Raka yang tidak menyadari apa yang dia sudah lakukan, mengulangi beritanya. "Iya, aku sama Erga baru pulang sekolah. Pas mau naik lift, kami lihat Bunda lagi ciuman sama Oom. Ya kan, Ga?"

Erga mengangguk mengonfirmasi kata-kata kembarannya dan mata Mami langsung menatapnya tajam. "Siapa oom yang di maksud sama mereka, Jana?" Tanya Mami. Dan Jana tahu bahwa pada detik itu, hidupnya baru saja berakhir.

***

Ben membutuhkan seminggu sebelum bertemu dengan Jana lagi. Seminggu yang penuh dengan Telepon nonstop ke George dan timnya di Chicago, yang tidak menerima beritanya dengan sukacita, tapi bersedia memberinya cuti satu bulan tanpa bayaran untuk menyelesaikan masalahnya, meskipun tidak bisa menjamin posisinya kalau dia harus mengambil waktu lebih lama dari itu.

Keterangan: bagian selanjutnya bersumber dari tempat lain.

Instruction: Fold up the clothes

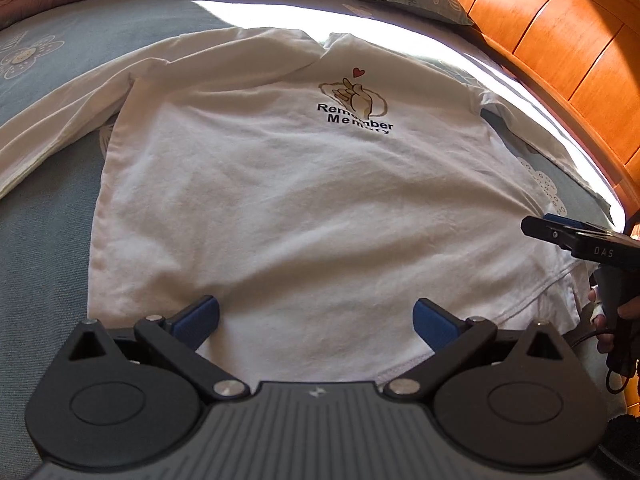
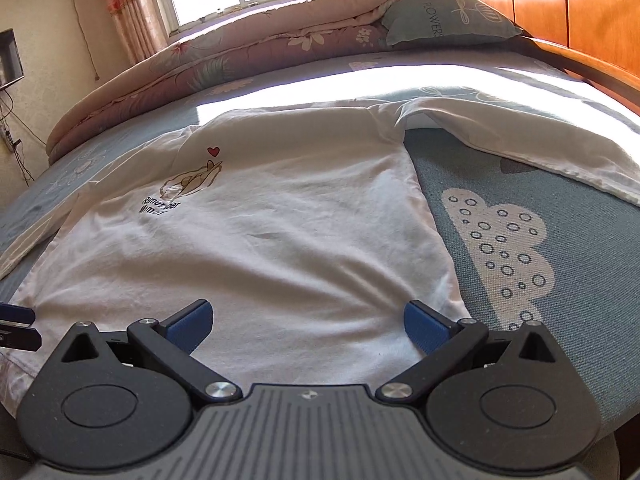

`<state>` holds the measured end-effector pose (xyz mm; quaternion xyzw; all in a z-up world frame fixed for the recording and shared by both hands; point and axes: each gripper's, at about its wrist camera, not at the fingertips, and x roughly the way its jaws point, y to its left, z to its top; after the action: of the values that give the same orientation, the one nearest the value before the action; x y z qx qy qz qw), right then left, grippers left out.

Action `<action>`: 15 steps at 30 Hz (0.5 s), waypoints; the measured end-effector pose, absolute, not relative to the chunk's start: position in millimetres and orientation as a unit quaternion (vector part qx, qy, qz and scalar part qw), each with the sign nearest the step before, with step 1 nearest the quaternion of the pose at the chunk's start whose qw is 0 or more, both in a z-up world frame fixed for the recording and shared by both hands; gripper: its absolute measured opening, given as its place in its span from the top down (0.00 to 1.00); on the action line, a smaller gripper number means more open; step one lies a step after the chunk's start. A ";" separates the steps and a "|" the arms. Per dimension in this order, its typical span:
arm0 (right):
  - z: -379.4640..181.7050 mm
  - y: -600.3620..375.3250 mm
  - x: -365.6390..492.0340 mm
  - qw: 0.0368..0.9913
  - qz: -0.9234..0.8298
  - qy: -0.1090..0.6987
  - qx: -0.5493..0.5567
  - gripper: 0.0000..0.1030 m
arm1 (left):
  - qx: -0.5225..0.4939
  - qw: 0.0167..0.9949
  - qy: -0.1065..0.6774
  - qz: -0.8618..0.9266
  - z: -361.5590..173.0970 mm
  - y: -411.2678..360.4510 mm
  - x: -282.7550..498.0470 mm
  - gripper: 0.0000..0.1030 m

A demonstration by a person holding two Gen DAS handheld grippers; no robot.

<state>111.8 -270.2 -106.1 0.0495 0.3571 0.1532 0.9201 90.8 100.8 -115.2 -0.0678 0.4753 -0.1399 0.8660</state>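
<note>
The shirt [image 1: 288, 200] lay flat, print up, on the bed [image 2: 560, 184], sleeves spread; both the left gripper [image 1: 316, 320] and right gripper [image 2: 308, 322] hung wide and empty over its hem, probably lining up the first fold

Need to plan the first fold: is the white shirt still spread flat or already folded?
Spread flat. The white shirt lies print-up on the bed, both sleeves out sideways.

- The white shirt [image 1: 288, 184] carries the black print "Remember Memory" [image 1: 356, 119], partly creased, under a small red heart.
- The pillow [image 2: 448, 16] reads "FLOWERS" [image 2: 434, 20].
- The right tongs [image 1: 538, 228], seen from the left wrist, show "DAS" on the black body.
</note>
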 end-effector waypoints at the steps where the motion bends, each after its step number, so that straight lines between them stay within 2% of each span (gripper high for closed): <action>1: -106.9 -266.6 110.5 0.922 0.151 0.356 0.036 0.00 | -0.073 0.864 0.480 -0.136 -113.5 102.3 92.1 0.01; 5: -112.7 -244.8 103.5 0.927 0.139 0.346 -0.050 0.00 | -0.076 0.861 0.480 -0.148 -99.1 95.1 105.3 0.01; 10: -110.1 -244.8 104.8 0.924 0.137 0.354 -0.047 0.00 | -0.112 0.848 0.466 -0.226 -75.5 60.6 147.0 0.01; 15: -106.9 -241.8 103.5 0.918 0.147 0.364 -0.059 0.00 | -0.120 0.829 0.475 -0.269 -80.3 9.3 195.4 0.01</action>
<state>103.5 -241.8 -106.9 -0.0590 0.3640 0.1466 0.9179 195.4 9.3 -80.3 -0.1203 0.4746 -0.2690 0.8294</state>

Memberitahu Papa lebih dulu mengenai situasinya. Setelah memberikan ceramah sampai kupingnya pekak, beliau mempertemukannya dengan beberapa anak buahnya, yang akan membantunya menangani situasi ini. Anak buah Papa hanya mengonfirmasi apa yang dia sudah tahu melalui Internet. Bahwa dia tidak punya hak apa pun terhadap anak-anaknya. Mereka mengusulkan agar dia menempuh jalan damai, yaitu berbicara dengan Jana mengenai Hak asuh anak-anaknya.

Memberitahu Mama, yang setelah puas menangis tersedu-sedu, ngotot mau bertemu dengan cucu-cucunya secepatnya. Beliau baru berhenti memborbardirnya dengan permintaan ini setelah Papa turun tangan menjelaskan duduk permasalahan dan hukum yang terlibat di dalamnya.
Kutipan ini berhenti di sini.